ACTION ITEM - Would you output the entries below only from the line containing "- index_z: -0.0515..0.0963" through the line containing "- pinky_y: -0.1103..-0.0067", exactly as they stand and with both ends included?

DATA LISTING -
>>>>>

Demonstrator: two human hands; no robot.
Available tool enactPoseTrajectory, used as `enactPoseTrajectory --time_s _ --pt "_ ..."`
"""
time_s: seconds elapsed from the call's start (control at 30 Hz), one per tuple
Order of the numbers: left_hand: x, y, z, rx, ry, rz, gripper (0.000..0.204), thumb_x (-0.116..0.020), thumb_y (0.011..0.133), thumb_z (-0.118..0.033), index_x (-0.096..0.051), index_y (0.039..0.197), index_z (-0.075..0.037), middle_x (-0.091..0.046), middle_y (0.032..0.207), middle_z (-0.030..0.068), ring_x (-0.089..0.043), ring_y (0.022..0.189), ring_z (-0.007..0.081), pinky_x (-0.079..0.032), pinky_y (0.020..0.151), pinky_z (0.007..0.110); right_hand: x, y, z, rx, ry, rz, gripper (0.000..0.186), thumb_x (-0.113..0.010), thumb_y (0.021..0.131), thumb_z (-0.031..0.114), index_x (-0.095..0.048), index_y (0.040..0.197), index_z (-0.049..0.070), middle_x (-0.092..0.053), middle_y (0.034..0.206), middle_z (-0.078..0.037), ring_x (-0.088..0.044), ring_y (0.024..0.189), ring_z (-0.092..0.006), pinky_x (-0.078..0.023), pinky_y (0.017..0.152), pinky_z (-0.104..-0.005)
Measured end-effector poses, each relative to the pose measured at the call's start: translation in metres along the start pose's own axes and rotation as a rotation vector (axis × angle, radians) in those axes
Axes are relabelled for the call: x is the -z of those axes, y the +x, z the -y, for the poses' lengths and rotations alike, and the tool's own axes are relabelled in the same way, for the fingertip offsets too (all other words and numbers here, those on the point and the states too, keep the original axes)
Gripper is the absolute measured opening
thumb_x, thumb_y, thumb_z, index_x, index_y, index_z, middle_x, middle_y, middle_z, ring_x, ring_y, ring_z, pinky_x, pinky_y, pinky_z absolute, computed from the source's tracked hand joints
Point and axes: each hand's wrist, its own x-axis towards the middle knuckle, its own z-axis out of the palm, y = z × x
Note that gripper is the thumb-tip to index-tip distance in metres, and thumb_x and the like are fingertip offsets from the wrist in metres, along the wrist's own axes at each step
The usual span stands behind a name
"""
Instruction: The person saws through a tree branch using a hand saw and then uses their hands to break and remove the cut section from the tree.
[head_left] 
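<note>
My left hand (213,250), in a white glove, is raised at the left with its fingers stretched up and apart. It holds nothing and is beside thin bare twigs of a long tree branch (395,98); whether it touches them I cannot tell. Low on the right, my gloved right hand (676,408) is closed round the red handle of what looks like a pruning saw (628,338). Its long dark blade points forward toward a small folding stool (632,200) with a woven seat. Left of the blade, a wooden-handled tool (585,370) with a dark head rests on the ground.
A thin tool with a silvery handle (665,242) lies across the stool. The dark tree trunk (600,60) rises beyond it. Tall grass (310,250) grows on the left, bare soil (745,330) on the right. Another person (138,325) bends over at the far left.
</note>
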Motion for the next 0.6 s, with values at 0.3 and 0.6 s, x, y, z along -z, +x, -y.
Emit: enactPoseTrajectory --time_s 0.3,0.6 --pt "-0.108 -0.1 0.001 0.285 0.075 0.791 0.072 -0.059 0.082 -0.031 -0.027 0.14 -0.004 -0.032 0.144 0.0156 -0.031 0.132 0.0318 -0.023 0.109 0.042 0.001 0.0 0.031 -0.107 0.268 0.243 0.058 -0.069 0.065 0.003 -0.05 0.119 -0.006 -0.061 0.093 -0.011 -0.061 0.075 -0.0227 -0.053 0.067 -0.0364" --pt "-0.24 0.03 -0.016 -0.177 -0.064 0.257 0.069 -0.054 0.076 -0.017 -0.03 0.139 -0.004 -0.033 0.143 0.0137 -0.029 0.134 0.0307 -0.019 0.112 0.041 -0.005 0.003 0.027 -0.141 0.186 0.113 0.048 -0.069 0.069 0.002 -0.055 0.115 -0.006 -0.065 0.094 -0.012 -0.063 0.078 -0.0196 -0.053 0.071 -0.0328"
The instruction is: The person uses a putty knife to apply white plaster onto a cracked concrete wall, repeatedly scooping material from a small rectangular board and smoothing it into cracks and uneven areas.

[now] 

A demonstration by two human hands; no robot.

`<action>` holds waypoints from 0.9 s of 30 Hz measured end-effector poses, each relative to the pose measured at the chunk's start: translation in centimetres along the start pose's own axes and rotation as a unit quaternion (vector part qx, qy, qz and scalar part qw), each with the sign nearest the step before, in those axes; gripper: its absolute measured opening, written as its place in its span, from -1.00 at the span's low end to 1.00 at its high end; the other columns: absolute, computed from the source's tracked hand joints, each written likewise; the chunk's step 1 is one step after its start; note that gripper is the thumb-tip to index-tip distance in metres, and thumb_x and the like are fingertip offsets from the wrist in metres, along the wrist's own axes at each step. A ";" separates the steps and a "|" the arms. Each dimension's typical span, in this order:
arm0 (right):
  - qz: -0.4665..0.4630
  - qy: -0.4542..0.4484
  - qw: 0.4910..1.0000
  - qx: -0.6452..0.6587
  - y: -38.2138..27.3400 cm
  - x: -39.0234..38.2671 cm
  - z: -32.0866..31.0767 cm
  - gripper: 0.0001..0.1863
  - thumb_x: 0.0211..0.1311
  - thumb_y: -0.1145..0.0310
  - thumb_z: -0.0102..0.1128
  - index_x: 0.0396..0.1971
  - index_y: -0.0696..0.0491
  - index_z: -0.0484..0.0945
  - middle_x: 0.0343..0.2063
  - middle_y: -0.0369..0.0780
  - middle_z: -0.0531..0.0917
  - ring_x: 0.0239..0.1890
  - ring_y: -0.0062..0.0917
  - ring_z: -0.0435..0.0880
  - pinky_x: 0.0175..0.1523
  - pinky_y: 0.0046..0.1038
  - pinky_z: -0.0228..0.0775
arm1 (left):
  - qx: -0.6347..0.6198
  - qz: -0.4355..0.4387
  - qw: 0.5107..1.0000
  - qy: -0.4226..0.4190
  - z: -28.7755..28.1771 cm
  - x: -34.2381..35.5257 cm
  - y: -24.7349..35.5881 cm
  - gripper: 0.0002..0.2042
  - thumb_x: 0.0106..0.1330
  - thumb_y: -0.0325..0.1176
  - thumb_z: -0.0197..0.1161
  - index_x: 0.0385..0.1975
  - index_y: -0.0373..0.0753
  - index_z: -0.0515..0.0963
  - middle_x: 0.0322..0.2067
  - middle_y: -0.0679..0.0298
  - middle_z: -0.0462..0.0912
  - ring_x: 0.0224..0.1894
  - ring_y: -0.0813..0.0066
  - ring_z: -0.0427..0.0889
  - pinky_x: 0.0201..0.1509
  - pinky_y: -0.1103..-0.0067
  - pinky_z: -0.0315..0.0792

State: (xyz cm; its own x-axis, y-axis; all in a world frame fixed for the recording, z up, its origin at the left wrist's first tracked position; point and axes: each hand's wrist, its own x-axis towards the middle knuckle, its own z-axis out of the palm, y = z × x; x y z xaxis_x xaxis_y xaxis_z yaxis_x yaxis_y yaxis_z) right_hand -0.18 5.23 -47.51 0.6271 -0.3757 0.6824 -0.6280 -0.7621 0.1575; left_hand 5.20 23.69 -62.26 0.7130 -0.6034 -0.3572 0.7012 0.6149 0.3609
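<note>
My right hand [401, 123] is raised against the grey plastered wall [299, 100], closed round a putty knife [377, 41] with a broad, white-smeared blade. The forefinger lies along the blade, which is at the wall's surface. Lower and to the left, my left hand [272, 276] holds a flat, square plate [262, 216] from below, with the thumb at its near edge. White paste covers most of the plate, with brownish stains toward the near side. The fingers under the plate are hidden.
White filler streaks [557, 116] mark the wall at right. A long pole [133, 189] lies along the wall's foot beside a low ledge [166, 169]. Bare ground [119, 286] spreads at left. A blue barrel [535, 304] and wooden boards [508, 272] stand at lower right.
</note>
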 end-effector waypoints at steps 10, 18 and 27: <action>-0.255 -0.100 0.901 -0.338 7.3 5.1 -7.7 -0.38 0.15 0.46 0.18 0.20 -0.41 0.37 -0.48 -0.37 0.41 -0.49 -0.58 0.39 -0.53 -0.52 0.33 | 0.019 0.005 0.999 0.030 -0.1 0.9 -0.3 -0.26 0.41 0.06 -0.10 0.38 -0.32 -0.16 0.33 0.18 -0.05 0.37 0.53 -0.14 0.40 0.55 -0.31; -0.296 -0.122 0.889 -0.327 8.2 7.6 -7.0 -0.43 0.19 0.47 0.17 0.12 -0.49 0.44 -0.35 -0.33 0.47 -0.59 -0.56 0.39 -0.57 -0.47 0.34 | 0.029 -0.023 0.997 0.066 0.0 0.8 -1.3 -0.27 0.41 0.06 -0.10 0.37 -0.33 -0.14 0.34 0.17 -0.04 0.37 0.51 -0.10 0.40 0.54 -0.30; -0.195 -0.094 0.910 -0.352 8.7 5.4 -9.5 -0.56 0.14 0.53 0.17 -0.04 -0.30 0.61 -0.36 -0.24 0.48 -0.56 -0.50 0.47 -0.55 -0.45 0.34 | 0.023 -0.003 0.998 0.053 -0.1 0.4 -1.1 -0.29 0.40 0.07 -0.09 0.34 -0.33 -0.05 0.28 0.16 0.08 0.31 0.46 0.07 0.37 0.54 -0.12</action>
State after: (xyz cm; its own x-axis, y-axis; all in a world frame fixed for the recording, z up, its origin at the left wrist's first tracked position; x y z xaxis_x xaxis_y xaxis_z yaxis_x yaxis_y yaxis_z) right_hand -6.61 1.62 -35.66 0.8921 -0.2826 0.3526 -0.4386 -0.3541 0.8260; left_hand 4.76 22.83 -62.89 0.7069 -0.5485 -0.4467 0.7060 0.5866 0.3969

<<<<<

SOLUTION BELOW -
  - index_z: -0.0515..0.0963
  - middle_x: 0.0322..0.2067
  - middle_y: -0.0679..0.0298
  - middle_z: -0.0462..0.0912
  - ring_x: 0.0224..0.1894
  - ring_y: -0.0813..0.0066
  - ring_z: -0.0427..0.0889
  - pinky_x: 0.0201..0.1509
  - pinky_y: -0.1103..-0.0067

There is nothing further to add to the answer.